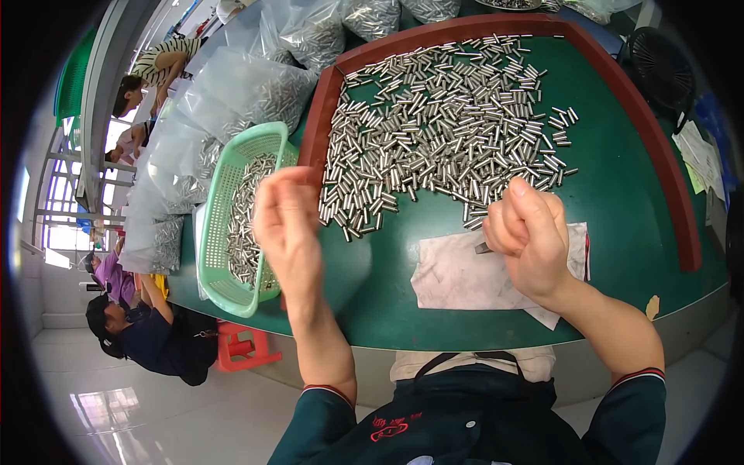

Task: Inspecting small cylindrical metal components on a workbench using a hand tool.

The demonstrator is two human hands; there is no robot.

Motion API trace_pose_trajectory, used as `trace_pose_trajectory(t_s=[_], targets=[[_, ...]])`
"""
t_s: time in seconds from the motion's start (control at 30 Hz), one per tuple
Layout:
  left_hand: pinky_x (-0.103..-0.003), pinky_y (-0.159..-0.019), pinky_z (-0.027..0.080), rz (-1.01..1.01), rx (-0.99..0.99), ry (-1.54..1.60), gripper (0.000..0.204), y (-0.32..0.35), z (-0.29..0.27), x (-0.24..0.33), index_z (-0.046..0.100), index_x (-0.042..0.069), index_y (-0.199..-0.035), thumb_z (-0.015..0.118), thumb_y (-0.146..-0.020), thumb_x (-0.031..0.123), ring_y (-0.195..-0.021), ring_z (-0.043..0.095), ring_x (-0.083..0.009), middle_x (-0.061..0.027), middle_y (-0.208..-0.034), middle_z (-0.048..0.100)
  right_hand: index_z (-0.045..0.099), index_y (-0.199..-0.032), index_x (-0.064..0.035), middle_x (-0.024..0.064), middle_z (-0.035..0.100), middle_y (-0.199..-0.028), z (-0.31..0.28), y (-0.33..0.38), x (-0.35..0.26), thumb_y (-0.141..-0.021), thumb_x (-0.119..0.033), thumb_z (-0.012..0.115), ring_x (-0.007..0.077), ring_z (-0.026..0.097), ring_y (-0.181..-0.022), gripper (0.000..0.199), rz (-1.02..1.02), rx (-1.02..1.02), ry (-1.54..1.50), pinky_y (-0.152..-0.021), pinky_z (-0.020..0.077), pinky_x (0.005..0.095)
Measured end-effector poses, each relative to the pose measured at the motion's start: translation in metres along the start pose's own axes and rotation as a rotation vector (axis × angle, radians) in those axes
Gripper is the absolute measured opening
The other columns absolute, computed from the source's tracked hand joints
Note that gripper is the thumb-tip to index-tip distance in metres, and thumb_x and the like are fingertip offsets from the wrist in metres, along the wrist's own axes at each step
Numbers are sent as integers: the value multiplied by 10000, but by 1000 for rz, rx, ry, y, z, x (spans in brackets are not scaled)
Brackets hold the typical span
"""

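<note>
Short shiny metal pins [434, 124] lie in a wide loose heap on the green tabletop, inside a raised brown frame. My left hand [287, 221] is over the right rim of a light green plastic basket [213, 232], its fingers curled and smeared by motion. More metal pins [246, 225] lie in the basket, partly behind this hand. Held above a stained white cloth [457, 275], my right hand [527, 236] is closed, thumb on top. The end of a small dark grey metal piece [483, 248] sticks out of its left side; the rest is hidden.
A brown raised border [643, 124] curves round the table's far and right sides. Clear bags of pins [263, 93] crowd the left and far edges. A black fan [660, 70] stands far right. Several people are at left, one near a red stool [240, 349].
</note>
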State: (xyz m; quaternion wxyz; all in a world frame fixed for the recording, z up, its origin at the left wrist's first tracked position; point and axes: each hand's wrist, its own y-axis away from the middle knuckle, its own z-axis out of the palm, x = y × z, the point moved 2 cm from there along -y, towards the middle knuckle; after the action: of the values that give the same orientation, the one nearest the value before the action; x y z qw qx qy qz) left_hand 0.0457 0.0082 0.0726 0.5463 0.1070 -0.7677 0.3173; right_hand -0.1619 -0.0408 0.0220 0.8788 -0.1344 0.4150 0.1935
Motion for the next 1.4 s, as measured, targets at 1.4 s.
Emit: trace_pose_trajectory(t_s=[1.4], targets=[[-205,-632,434,-608,-609,431,160,24,46,-49,553,-13,-955,534,-808,48,-692,527,-95,-62,-811,570,254,-479,-103,-19,284,-417,-2,-1,0,-889,-193,346,57,201,-387,430,1,37,-47,-376,172,227]])
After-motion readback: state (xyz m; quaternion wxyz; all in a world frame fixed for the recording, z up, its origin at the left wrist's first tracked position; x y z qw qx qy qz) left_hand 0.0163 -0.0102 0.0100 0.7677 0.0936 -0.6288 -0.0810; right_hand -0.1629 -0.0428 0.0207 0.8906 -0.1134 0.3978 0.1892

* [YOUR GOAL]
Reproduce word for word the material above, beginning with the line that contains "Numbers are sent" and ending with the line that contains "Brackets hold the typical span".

* [EXERCISE SOLUTION]
Numbers are sent as integers: the value multiplied by 10000, but by 1000 for rz, rx, ry, y, z, x (spans in brackets are not scaled)
Brackets hold the typical span

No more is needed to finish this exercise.